Appendix: Statistical sources and definition of variables

Appendix: Statistical sources and definition of variables

Freeride is defined as \({1-N_i }/{N_j }\in \left[ {0,1}\right] \), where \(N_i \) is the population of municipality i, which participates in an amalgamation, and \(N_j\) is the total population of the post-amalgamation municipality, including municipality i. Source: Statistics Bureau, Ministry of Internal Affairs and Communications 1998.

Change in local public debt per capita (\(\Delta \hbox {Debt}\)) is considered in three settings: per capita debt in FY 2002 minus the debt level in FY 1998 (merged in FY 2003), per capita debt in FY 2003 minus the debt level in FY 1998 (merged in FY 2004), and per capita debt in FY 2004 minus the debt level in FY 1998 (merged in FY 2005).

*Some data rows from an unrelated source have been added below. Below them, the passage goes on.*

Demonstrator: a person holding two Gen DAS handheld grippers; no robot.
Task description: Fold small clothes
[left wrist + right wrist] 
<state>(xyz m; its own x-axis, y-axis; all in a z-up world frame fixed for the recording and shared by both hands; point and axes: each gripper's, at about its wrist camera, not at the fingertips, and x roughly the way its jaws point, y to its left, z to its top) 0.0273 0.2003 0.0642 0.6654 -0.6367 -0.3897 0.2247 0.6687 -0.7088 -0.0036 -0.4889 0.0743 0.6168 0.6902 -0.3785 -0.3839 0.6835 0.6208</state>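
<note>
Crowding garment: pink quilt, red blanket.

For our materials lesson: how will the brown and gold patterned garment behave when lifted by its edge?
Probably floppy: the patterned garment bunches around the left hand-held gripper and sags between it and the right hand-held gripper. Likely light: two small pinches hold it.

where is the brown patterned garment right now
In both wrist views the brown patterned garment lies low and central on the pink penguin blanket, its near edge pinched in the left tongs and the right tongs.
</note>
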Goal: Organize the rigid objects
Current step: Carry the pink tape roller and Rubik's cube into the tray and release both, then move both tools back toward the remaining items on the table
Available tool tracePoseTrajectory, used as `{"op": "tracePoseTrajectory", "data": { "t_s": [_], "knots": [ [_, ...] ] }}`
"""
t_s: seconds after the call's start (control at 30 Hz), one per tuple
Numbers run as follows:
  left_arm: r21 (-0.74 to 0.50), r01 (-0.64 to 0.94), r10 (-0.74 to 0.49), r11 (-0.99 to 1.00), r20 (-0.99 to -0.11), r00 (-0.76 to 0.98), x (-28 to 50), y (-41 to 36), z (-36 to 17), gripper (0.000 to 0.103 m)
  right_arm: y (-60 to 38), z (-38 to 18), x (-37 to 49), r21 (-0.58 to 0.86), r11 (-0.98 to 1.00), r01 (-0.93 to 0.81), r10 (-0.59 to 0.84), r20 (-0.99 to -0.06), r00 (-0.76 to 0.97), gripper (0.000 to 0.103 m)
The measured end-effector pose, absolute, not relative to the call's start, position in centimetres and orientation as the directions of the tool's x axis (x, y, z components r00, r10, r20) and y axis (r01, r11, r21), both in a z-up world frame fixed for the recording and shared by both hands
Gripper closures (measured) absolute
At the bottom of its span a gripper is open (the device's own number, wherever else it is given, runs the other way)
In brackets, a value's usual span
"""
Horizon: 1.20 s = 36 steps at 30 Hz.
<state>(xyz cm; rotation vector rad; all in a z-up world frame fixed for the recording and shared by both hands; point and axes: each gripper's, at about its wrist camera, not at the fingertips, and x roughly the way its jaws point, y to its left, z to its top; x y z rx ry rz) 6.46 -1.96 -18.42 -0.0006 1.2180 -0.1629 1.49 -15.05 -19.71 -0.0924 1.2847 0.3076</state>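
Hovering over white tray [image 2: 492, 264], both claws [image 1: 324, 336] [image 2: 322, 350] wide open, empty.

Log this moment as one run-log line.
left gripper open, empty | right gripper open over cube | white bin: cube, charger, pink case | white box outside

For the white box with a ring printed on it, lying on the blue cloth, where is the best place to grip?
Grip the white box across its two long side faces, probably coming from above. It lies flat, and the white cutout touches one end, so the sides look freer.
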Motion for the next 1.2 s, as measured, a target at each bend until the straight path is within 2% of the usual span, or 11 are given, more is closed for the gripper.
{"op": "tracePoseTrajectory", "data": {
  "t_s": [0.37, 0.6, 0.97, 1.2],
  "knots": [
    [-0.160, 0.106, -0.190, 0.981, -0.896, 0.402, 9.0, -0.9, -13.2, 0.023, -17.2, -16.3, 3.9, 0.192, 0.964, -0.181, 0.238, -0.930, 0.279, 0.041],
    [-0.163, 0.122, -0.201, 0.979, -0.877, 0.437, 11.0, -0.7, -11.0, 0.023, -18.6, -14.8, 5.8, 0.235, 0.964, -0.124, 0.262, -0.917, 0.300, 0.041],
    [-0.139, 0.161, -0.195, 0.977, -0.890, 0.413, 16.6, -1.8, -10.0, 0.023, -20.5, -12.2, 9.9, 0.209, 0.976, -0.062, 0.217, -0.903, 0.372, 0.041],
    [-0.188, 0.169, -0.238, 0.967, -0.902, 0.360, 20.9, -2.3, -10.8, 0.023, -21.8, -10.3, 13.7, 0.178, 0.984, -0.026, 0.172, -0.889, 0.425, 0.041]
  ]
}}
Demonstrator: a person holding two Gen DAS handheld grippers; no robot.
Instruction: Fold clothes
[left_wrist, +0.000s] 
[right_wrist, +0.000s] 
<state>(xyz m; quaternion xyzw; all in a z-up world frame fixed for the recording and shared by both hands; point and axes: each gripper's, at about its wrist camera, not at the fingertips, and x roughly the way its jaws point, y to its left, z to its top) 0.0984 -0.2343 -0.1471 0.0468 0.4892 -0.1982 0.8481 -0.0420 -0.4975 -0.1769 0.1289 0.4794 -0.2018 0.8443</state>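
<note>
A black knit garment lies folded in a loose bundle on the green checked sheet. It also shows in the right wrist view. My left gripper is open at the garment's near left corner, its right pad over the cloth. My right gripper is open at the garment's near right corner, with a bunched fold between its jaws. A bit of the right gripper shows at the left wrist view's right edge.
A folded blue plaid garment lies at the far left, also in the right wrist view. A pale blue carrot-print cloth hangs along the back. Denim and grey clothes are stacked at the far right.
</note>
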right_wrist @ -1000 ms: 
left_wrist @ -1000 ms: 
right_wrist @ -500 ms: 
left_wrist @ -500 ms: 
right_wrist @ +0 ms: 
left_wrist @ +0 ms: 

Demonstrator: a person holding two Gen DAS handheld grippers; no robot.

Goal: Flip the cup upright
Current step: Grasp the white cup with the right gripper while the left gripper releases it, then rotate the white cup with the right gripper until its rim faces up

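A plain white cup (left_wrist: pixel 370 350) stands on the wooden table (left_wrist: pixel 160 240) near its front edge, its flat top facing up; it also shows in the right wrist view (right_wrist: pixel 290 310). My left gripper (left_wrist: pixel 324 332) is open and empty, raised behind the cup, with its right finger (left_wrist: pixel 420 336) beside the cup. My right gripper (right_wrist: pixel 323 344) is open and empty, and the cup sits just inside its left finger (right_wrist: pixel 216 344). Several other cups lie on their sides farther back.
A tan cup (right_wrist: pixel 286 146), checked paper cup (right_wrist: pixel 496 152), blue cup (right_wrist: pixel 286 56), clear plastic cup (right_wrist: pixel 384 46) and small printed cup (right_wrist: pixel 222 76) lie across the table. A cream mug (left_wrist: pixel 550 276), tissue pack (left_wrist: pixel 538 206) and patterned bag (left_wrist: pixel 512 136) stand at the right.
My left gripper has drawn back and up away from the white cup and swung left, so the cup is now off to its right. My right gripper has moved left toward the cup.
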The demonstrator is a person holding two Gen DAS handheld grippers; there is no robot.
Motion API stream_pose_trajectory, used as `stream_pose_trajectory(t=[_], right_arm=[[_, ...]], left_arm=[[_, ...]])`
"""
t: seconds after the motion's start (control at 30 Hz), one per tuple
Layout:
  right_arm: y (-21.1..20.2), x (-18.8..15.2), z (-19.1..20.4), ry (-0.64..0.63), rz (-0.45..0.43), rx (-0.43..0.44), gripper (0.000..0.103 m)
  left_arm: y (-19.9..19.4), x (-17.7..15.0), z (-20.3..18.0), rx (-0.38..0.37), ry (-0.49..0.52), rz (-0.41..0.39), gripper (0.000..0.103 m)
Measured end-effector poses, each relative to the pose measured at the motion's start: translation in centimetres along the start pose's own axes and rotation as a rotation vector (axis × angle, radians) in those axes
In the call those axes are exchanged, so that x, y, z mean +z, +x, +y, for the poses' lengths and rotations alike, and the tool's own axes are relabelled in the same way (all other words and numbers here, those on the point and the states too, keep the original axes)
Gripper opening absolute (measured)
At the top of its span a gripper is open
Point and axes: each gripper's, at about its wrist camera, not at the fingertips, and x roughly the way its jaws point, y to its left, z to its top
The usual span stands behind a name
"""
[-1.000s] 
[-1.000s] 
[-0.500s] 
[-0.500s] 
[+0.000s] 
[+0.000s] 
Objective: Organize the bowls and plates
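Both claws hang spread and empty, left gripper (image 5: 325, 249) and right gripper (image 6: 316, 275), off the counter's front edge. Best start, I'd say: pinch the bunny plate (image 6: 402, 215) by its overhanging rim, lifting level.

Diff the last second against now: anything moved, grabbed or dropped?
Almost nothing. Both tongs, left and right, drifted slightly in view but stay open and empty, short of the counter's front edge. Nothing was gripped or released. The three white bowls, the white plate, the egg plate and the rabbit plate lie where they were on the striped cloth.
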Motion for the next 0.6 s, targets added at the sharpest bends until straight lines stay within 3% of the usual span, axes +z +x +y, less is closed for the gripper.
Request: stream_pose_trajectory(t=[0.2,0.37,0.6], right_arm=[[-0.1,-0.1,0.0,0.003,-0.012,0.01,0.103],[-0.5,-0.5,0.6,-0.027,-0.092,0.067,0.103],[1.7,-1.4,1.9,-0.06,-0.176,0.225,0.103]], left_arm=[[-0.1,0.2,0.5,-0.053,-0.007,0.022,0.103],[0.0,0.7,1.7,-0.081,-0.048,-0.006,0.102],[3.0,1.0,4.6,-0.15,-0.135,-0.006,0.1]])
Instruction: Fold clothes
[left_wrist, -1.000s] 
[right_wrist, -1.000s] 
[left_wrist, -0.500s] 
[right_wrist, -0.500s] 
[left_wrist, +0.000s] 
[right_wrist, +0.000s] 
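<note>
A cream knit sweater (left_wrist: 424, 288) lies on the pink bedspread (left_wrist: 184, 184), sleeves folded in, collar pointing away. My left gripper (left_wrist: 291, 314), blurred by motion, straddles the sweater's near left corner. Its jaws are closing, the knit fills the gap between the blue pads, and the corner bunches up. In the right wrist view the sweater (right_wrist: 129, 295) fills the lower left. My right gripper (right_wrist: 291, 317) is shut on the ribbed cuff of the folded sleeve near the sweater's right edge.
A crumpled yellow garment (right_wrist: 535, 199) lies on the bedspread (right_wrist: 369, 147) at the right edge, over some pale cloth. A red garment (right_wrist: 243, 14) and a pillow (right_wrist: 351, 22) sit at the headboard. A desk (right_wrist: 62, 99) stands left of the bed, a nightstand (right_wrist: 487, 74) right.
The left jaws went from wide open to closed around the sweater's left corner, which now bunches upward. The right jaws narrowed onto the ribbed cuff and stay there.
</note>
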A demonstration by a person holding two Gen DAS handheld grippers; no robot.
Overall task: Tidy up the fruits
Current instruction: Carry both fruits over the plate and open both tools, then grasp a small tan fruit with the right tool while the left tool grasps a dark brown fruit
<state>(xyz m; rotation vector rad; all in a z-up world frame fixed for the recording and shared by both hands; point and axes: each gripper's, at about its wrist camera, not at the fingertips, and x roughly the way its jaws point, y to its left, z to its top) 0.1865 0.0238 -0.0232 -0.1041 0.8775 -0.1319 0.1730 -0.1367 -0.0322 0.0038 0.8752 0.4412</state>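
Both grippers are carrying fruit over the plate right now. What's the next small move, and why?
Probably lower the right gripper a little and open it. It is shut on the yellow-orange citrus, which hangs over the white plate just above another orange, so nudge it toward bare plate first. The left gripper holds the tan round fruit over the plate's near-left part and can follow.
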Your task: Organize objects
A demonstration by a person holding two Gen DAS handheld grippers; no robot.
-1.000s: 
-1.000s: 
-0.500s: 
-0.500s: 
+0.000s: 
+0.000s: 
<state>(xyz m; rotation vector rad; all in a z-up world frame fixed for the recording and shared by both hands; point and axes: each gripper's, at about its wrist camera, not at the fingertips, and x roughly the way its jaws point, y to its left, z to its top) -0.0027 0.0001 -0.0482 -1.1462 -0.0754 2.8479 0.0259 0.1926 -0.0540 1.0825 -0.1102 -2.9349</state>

The post-treatment period of the control group has been adjusted to each treatment group. The per capita change in local public debt in the pre-treatment period is equal to the per capita debt in FY 1998 minus the debt in FY 1996. Source: Local Government Finance Settlement FY 1996, FY 1998, FY 2002, FY 2003, and FY 2004.

Debt per capita 1996 and debt per capita 1998 (Debt) refer to per capita local public debt. Source: Local Government Finance Settlement, FY 1996 and FY 1998.

Debt expenditure ratio (DER) is the average of the past 3 years’ ratios of a municipality’s debt expenditure to its stable revenues that are not use-specific. Source: Local Government Finance Settlement, FY 1996 and FY 1998.

Population is the municipality’s population (unit: 1000 people) in FY 1996 and FY 1998. Source: Statistics Bureau, Ministry of Internal Affairs and Communications, FY 1996 and FY 1998.

Ratio indicating financial resilience and soundness (r_FS) is the ratio of fixed expenditure (i.e., labor cost, repayment cost of local public debt, etc.) to fiscal resources that the municipality can freely use. A high ratio is considered to indicate financial stringency. Source: Local Government Finance Settlement, FY 1996 and FY 1998.

Ratio of LAT to a total revenue (r_LAT) is the ratio of the inter-governmental subsidy, called “local allocation tax grant,” to total revenue. Source: Local Government Finance Settlement, FY 1996 and FY 1998.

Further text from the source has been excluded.